Toby had begun to realize that he
was lost in the woods, and the thought was sufficient
to cause alarm in the mind of one much older than the
boy. He said to himself that he would keep on
in the direction he was then travelling for fifteen
minutes; and as he had no means of computing the time
he sat down on a log, took out the bit of pencil with
which he had written the letter to Ella, and multiplied
sixty by fifteen. He knew that there were sixty
seconds to the minute, and that he could ordinarily
count one to each second; therefore, when he learned
that there were nine hundred seconds in fifteen minutes,
he resolved to walk as nearly straight ahead as possible
until he should have counted that number.
He walked on, counting as regularly
as he could, and thought to himself that he never
before realized how long fifteen minutes were.

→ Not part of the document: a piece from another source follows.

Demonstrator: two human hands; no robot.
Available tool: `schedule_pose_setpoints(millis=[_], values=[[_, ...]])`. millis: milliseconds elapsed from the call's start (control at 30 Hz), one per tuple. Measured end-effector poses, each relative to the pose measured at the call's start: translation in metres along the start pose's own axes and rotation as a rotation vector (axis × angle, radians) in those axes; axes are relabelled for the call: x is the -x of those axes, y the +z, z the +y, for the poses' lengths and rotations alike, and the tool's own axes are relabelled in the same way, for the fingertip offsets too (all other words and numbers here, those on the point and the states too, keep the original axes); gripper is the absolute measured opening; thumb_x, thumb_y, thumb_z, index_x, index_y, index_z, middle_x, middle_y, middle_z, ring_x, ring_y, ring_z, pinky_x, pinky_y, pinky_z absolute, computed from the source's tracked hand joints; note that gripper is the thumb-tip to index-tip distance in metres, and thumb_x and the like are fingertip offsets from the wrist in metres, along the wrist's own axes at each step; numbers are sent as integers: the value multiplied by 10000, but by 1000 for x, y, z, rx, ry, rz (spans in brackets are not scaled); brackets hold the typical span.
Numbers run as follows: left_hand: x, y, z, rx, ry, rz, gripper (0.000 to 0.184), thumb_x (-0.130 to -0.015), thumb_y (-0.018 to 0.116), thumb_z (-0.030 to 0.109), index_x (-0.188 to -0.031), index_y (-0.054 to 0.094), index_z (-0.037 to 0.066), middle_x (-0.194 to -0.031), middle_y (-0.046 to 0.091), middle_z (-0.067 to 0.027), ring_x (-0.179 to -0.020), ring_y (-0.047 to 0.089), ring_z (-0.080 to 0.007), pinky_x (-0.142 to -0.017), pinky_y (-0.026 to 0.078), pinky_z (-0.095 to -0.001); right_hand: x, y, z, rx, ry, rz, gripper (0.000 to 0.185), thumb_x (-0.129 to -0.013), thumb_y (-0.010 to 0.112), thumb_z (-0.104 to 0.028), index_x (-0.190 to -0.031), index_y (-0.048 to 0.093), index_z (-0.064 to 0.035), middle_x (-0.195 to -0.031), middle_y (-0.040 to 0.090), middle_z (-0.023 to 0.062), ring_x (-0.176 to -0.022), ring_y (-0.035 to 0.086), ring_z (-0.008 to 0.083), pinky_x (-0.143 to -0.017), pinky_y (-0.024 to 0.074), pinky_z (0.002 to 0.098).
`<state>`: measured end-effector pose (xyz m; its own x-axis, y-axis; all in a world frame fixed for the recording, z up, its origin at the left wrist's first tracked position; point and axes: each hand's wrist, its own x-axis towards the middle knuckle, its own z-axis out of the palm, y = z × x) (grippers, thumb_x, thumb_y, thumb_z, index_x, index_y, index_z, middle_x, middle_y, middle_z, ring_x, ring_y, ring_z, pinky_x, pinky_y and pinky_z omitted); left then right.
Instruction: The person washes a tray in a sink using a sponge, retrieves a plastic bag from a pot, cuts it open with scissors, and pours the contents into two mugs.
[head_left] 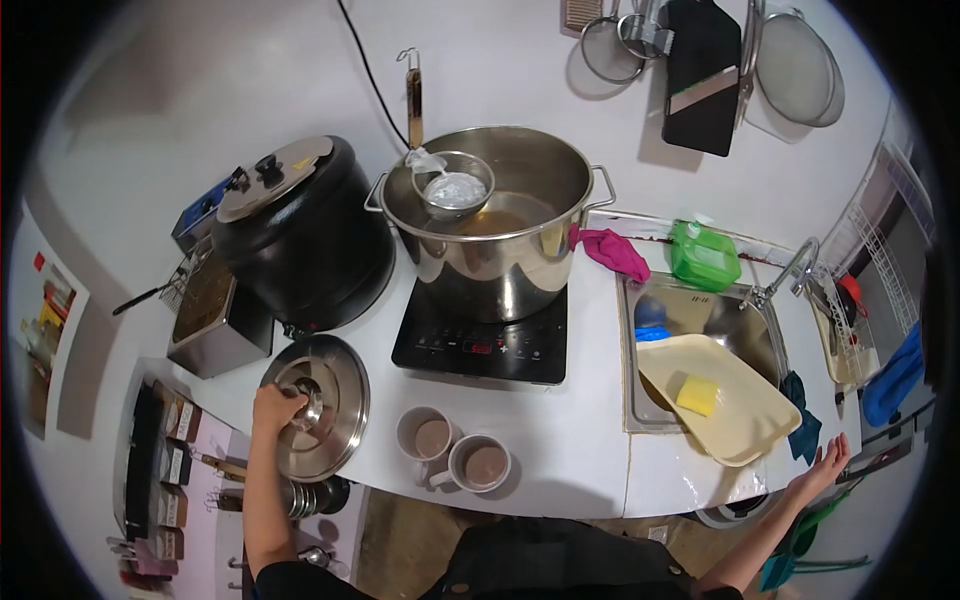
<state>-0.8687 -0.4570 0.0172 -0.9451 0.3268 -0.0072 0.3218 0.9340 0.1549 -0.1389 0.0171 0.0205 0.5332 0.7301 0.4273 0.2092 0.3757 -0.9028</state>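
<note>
My left hand is closed around the knob of a round steel pot lid at the counter's left front. I cannot tell whether the lid rests flat there. Off to the right, past the sink, my right hand hangs near the counter edge with its fingers stretched out and nothing in it. A dark green cloth is the closest thing to it. Two mugs, a left mug and a right mug, hold brown liquid to the right of the lid.
A large steel stockpot stands on a black induction cooker; a strainer with white stuff sits at its rim. Left is a black soup kettle. A cream tray with a yellow sponge lies across the sink.
</note>
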Motion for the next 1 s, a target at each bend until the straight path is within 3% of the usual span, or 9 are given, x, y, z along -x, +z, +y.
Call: schedule_pose_setpoints(millis=[67, 133, 167, 200, 267, 367, 633, 900, 1000], values=[[-19, -6, 3, -215, -16, -123, 588, -589, 764, 456, -816, 682, -80, -838, 653, -277, -818, 660, -373, -749, 526, -431, 2, -12, 5, 25, -20, 18, 327, -937, 475, -211, -1226, 494, -59, -1264, 488, 93, -1169, 451, 205, -975, 346, 349], [-33, -49, 52, -320, 34, -198, 627, -619, 760, 490, -933, 672, -45, -940, 650, -257, -926, 636, -361, -822, 500, -441, 8, -16, -2, 33, -14, 53, 323, -936, 479, -209, -1223, 496, -64, -1260, 490, 87, -1158, 455, 200, -974, 344, 344], [-15, -80, 99, -350, 161, 73, 538, -678, 751, 434, -1039, 629, 55, -1060, 621, -180, -977, 620, -331, -814, 503, -427, 13, -18, -7, 31, 3, 78, 321, -935, 482, -208, -1222, 496, -66, -1255, 493, 82, -1149, 459, 198, -974, 342, 339], [-4, -109, 143, -244, 371, 277, 366, -774, 685, 326, -1018, 598, 68, -990, 622, -157, -920, 619, -349, -783, 500, -442, 15, -20, -10, 32, 18, 100, 319, -934, 485, -208, -1220, 497, -68, -1249, 497, 78, -1140, 463, 195, -973, 341, 334], [-15, -144, 220, -29, 629, 447, 146, -832, 602, 175, -927, 580, 66, -867, 590, -127, -853, 604, -341, -722, 485, -456, 19, -30, -4, 29, -4, 104, 317, -932, 490, -211, -1215, 497, -68, -1235, 504, 70, -1128, 469, 192, -976, 339, 326], [-69, -151, 302, 35, 977, 610, 140, -806, 601, 130, -915, 578, 46, -878, 591, -144, -826, 597, -355, -697, 485, -430, 29, -51, 8, 68, -5, 125, 326, -926, 498, -226, -1213, 499, -72, -1219, 517, 61, -1120, 476, 186, -966, 343, 326], [-166, -123, 407, -605, 936, 538, 90, -747, 610, 67, -795, 684, 51, -797, 665, -132, -777, 677, -285, -645, 546, -385, 58, -148, 16, 284, 9, 300, 331, -926, 509, -262, -1203, 515, -82, -1204, 516, 57, -1101, 482, 186, -909, 369, 341], [-179, -116, 403, -692, 931, 533, 73, -741, 628, 86, -776, 682, 51, -818, 679, -109, -760, 679, -272, -655, 553, -376, 89, -164, 6, 338, 48, 388, 338, -935, 497, -276, -1204, 521, -71, -1178, 525, 55, -1077, 490, 174, -917, 372, 335], [-176, -118, 402, -544, 958, 579, 92, -734, 632, 93, -792, 672, 33, -843, 672, -152, -791, 667, -307, -701, 544, -398, 84, -167, 20, 322, 66, 341, 329, -936, 499, -249, -1207, 514, -62, -1200, 511, 61, -1108, 474, 178, -948, 357, 336]])
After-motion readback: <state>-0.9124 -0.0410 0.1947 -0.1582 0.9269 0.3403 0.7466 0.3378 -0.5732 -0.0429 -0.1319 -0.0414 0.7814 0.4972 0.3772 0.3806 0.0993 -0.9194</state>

It really seemed to him that an hour had passed before
he finished counting, and then when he stopped there
were no more signs that he was near a clearing than
there had been before he started.
“Ah, Mr. Stubbs, we’re
lost! we’re lost!” he cried, as he laid
his cheek on the monkey’s head and gave way
to the lonesome grief that came over him. “What
shall we do? Perhaps we won’t ever find
our way out, but will die here, an’ then Uncle
Dan’l won’t ever know how sorry I was that
I run away.”
Then Toby lay right down on the ground
and cried so hard that the monkey acted as if it were
frightened, and tried to turn the boy’s face
over, and finally leaned down and licked Toby’s
ear.
This little act, which seemed so much
like a kiss, caused Toby to feel no small amount of
comfort, and he sat up again, took the monkey in his
arms, and began seriously to discuss some definite
plan of action.
“It won’t do to keep on
the way we’ve been goin’, Mr. Stubbs,”
said Toby, as he looked full in his pet’s face - and
the old monkey sat as still and looked as grave as
it was possible for him to look and sit - “for
we must be goin’ into the woods deeper.
Let’s start off this way” - and
Toby pointed at right angles with the course they had
been pursuing - “an’ keep right
on that way till we come to something, or till we
drop right down an’ die.”
It is fair to presume that the old
monkey agreed to Toby’s plan; for although he
said nothing in favor of it he certainly made no objections
to it, which to Toby was the same as if his companion
had assented to it in the plainest English.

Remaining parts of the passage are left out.